(Collected data entries)
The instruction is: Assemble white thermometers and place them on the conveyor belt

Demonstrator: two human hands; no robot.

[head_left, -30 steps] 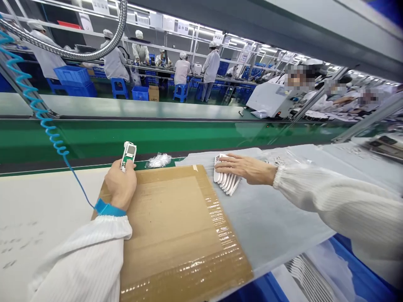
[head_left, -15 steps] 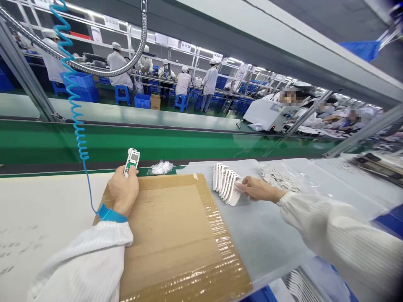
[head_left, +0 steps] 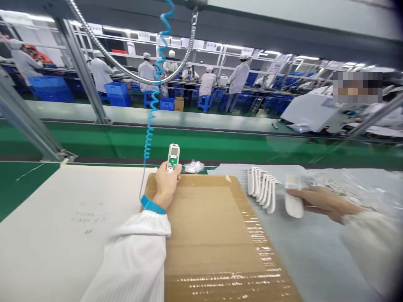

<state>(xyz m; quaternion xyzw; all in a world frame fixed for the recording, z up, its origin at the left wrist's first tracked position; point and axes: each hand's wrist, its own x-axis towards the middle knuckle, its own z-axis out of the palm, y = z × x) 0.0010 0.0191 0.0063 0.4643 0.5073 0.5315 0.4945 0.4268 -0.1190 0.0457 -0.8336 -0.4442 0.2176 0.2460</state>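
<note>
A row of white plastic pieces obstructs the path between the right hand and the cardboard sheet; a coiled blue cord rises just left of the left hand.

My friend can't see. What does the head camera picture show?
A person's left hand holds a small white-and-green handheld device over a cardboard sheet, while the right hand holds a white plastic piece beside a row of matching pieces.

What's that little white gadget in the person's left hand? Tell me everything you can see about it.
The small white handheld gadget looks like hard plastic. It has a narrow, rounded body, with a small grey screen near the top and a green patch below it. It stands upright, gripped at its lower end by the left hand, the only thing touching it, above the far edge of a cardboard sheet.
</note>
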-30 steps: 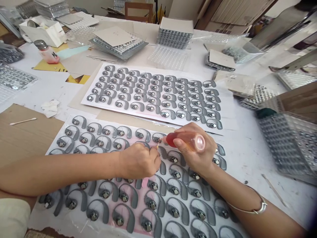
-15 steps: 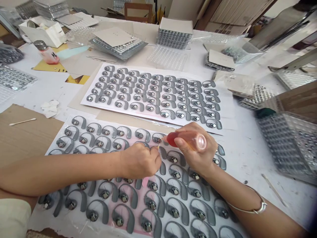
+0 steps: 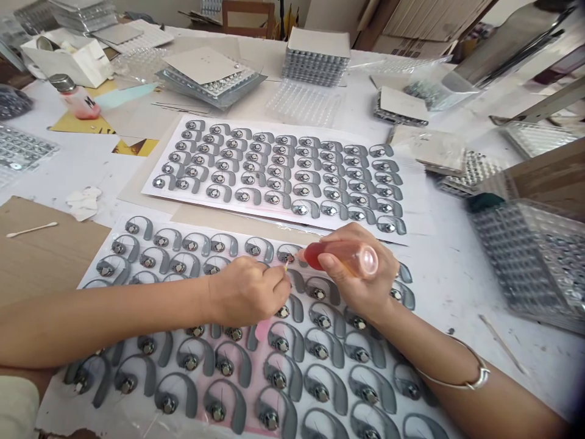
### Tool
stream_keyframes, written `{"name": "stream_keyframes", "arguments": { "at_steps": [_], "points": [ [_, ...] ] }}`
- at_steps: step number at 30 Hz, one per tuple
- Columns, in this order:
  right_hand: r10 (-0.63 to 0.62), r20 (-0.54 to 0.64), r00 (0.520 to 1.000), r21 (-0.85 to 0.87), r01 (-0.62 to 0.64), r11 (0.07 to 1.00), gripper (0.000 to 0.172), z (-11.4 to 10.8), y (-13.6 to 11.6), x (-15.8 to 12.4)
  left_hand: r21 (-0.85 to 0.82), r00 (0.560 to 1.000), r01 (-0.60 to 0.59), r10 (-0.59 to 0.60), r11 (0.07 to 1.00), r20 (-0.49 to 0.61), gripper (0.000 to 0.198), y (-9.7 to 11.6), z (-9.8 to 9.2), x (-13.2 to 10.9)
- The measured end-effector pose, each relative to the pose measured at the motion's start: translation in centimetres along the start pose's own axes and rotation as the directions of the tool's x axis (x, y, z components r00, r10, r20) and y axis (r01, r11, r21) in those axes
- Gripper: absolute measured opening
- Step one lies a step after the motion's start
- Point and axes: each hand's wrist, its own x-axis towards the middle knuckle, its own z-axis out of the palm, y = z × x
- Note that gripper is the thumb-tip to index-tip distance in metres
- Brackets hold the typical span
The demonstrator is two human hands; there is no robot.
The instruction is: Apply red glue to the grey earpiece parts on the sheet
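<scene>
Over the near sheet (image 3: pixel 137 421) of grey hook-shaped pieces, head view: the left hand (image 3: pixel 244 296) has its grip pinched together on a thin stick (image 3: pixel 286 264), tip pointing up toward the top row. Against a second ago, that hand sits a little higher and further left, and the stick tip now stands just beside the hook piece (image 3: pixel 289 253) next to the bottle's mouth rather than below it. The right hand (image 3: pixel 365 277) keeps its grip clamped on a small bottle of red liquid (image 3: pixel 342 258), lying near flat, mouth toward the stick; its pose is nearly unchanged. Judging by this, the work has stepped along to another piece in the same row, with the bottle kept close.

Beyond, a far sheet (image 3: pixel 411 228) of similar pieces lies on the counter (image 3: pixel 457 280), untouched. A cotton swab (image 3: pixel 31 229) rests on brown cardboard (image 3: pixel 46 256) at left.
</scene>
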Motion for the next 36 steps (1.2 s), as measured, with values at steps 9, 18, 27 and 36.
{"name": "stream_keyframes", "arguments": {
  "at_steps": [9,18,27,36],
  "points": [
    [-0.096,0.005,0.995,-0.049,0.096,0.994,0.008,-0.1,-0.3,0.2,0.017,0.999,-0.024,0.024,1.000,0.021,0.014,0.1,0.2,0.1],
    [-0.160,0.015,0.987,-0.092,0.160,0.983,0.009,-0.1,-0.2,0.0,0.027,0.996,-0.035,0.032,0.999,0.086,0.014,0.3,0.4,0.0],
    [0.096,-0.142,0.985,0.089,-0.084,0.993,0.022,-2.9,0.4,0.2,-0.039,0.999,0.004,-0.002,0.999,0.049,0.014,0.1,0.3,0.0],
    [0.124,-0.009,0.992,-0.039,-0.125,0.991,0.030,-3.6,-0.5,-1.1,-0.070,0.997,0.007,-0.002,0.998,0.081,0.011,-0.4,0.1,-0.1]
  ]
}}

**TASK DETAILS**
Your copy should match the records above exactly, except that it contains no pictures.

**WRITTEN RESPONSE**
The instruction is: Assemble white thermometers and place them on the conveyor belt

Demonstrator: two human hands; no robot.

[head_left, -30 steps] 
[head_left, -15 steps] 
[head_left, +0 steps] 

<state>(xyz m; quaternion xyzw; all in a world frame fixed for the recording, z up, its origin at the left wrist's first tracked position; point and axes: each hand's wrist, its own x-axis towards the middle knuckle, its own z-axis out of the palm, y = z × x) 0.0010 0.0191 0.0063 0.4643 0.5073 0.5315 0.4945 0.4268 -0.1190 0.0457 -0.8336 -0.4442 0.2176 0.2460</state>
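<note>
A row of white plastic pieces obstructs the path between the right hand and the cardboard sheet; a coiled blue cord rises just left of the left hand.

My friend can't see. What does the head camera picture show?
A person's left hand holds a small white-and-green handheld device over a cardboard sheet, while the right hand holds a white plastic piece beside a row of matching pieces.

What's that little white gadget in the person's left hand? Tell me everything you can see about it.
The small white handheld gadget looks like hard plastic. It has a narrow, rounded body, with a small grey screen near the top and a green patch below it. It stands upright, gripped at its lower end by the left hand, the only thing touching it, above the far edge of a cardboard sheet.
</note>
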-30 steps: 
-15 steps: 
+0 steps: 
### Tool
stream_keyframes, written `{"name": "stream_keyframes", "arguments": { "at_steps": [_], "points": [ [_, ...] ] }}`
- at_steps: step number at 30 Hz, one per tuple
- Columns, in this order:
  right_hand: r10 (-0.63 to 0.62), r20 (-0.54 to 0.64), r00 (0.520 to 1.000), r21 (-0.85 to 0.87), r01 (-0.62 to 0.64), r11 (0.07 to 1.00), gripper (0.000 to 0.172), z (-11.4 to 10.8), y (-13.6 to 11.6), x (-15.8 to 12.4)
  left_hand: r21 (-0.85 to 0.82), r00 (0.560 to 1.000), r01 (-0.60 to 0.59), r10 (-0.59 to 0.60), r11 (0.07 to 1.00), r20 (-0.49 to 0.61), gripper (0.000 to 0.198), y (-9.7 to 11.6), z (-9.8 to 9.2), x (-13.2 to 10.9)
- The measured end-effector pose, each relative to the pose measured at the motion's start: translation in centimetres along the start pose's own axes and rotation as the directions of the tool's x axis (x, y, z components r00, r10, r20) and y axis (r01, r11, r21) in those axes
- Gripper: absolute measured opening
- Step one lies a step after the motion's start
- Point and axes: each hand's wrist, its own x-axis towards the middle knuckle, its own z-axis out of the palm, y = z × x
- Note that gripper is the thumb-tip to index-tip distance in metres
- Brackets hold the typical span
The demonstrator is two human hands; there is no robot.
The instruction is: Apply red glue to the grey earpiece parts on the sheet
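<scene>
Over the near sheet (image 3: pixel 137 421) of grey hook-shaped pieces, head view: the left hand (image 3: pixel 244 296) has its grip pinched together on a thin stick (image 3: pixel 286 264), tip pointing up toward the top row. Against a second ago, that hand sits a little higher and further left, and the stick tip now stands just beside the hook piece (image 3: pixel 289 253) next to the bottle's mouth rather than below it. The right hand (image 3: pixel 365 277) keeps its grip clamped on a small bottle of red liquid (image 3: pixel 342 258), lying near flat, mouth toward the stick; its pose is nearly unchanged. Judging by this, the work has stepped along to another piece in the same row, with the bottle kept close.

Beyond, a far sheet (image 3: pixel 411 228) of similar pieces lies on the counter (image 3: pixel 457 280), untouched. A cotton swab (image 3: pixel 31 229) rests on brown cardboard (image 3: pixel 46 256) at left.
</scene>
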Motion for the next 36 steps (1.2 s), as measured, with values at steps 9, 18, 27 and 36.
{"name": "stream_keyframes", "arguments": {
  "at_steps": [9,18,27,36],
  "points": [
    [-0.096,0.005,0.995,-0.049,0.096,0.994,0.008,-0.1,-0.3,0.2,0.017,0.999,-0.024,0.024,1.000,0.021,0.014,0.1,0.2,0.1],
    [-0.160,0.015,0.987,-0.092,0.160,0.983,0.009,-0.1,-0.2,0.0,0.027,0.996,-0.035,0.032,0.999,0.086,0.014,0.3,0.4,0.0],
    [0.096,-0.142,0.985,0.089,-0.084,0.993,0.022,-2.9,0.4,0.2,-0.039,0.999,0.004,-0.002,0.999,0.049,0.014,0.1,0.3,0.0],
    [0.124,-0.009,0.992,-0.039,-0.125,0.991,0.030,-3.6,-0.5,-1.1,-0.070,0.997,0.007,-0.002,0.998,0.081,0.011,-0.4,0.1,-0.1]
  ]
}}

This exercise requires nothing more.